* TASK TO CARRY OUT *
From the first line to the last, retype everything below exactly, minus the pictures.

◇ ◇ ◇ ◇ ◇ ◇ ◇

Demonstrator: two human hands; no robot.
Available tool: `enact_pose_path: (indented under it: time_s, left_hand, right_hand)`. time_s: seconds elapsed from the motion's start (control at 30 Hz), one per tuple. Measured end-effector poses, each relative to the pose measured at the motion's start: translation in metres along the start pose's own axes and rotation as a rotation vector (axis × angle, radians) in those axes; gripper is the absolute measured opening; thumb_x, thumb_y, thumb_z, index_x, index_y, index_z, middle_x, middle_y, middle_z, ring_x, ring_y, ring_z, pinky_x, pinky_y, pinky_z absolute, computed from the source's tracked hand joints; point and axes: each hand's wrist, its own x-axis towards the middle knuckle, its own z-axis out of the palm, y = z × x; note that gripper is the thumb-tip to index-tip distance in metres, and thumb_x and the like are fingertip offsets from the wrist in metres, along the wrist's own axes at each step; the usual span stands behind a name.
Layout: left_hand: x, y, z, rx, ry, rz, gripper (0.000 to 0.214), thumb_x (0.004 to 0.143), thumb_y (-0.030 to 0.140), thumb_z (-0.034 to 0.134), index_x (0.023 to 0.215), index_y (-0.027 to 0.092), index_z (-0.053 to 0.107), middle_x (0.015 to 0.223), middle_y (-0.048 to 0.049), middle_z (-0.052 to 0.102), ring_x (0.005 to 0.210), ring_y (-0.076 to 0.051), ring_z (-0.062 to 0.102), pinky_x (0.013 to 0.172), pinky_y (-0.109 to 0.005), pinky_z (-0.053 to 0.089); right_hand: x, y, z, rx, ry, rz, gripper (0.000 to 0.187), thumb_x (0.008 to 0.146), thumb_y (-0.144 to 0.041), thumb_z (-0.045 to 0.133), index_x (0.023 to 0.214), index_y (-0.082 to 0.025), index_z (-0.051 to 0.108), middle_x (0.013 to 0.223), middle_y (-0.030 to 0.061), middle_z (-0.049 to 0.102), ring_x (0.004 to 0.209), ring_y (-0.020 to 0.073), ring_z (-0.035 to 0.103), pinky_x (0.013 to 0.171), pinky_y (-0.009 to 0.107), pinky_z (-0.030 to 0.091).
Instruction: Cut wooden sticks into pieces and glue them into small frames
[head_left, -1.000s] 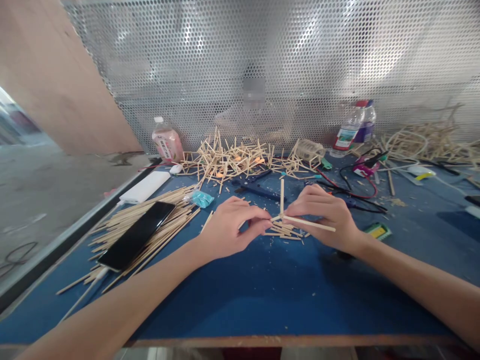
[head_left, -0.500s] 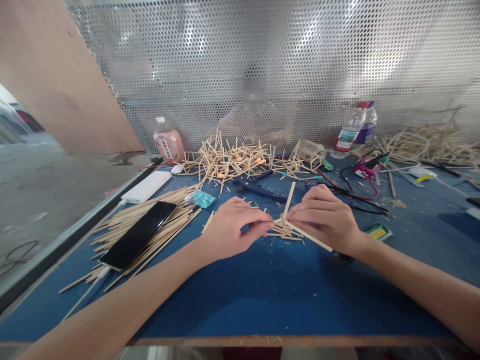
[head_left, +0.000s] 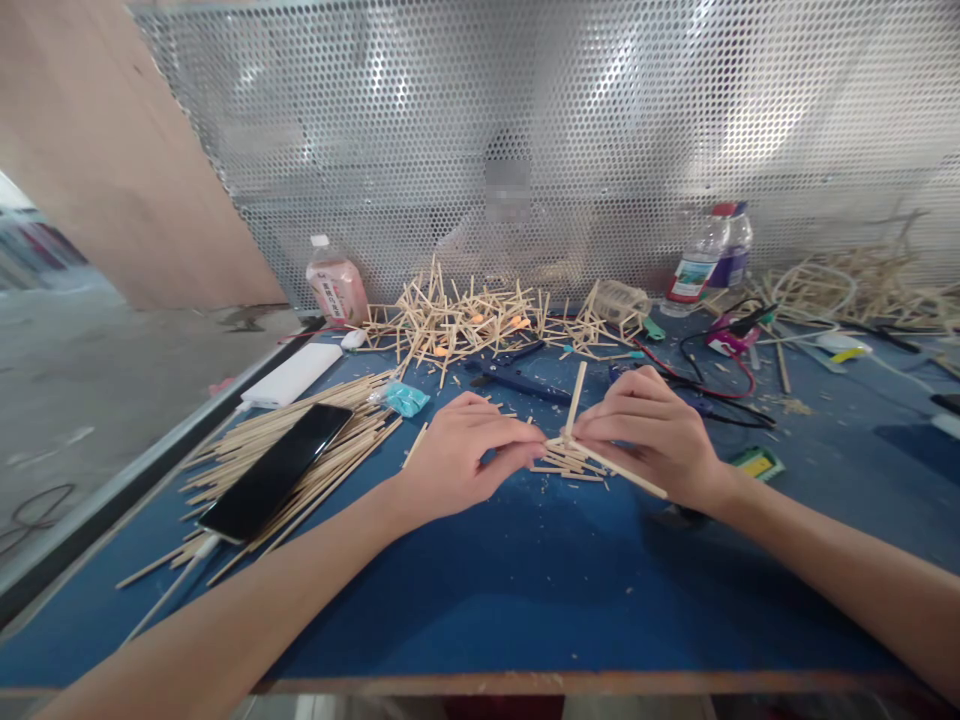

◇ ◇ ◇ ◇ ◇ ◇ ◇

* ANSWER SPACE *
Demonstrator: two human hands; no robot.
Available tool: `enact_pose_path: (indented under it: time_s, left_hand, right_hand)`. time_s: seconds elapsed from the motion's start (control at 30 Hz), one per tuple. Measured end-effector poses, each relative to the pose measured at the motion's start: translation in metres along the start pose's own axes and rotation as a rotation vector (axis × angle, radians) in those axes; gripper is the absolute measured opening; thumb_x, thumb_y, thumb_z, index_x, index_y, index_z, middle_x, middle_y, middle_z, ring_x, ring_y, ring_z, pinky_x, pinky_y, pinky_z absolute, computed from the source's tracked hand joints; point and axes: each hand's wrist, its own x-axis towards the middle knuckle, its own z-axis out of the palm, y = z × x; note that gripper is the thumb-tip to index-tip distance in metres, and thumb_x and the like are fingertip offsets from the wrist in metres, along the wrist's own axes at each step; the usual span stands behind a name.
Layout: left_hand: x, y, z, rx, ry, rz, gripper (0.000 to 0.214), thumb_x (0.004 to 0.143), thumb_y (-0.030 to 0.140), thumb_z (-0.034 to 0.134), index_x (0.023 to 0.215), index_y (-0.027 to 0.092), index_z (-0.053 to 0.107), middle_x (0.015 to 0.223), middle_y (-0.048 to 0.049), middle_z (-0.052 to 0.102), ring_x (0.005 to 0.210), ring_y (-0.076 to 0.051), ring_z (-0.062 to 0.102), pinky_x (0.013 to 0.172), pinky_y (-0.109 to 0.005), pinky_z (-0.053 to 0.089); right_hand: x, y, z, rx, ry, rz, gripper (0.000 to 0.187), thumb_x (0.008 to 0.146), thumb_y (-0.144 to 0.041), thumb_z (-0.045 to 0.133), index_x (0.023 to 0.214), index_y (-0.082 to 0.025), index_z (-0.051 to 0.108), middle_x (0.013 to 0.223), middle_y (-0.030 to 0.061), middle_z (-0.049 to 0.102), ring_x (0.004 to 0.209), ring_y (-0.020 to 0.073), ring_z (-0.035 to 0.103), pinky_x (0.013 to 0.171), pinky_y (-0.009 to 0.107), pinky_z (-0.030 to 0.091).
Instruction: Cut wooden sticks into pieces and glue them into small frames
[head_left, -1.000s] 
[head_left, -0.500s] 
[head_left, +0.000s] 

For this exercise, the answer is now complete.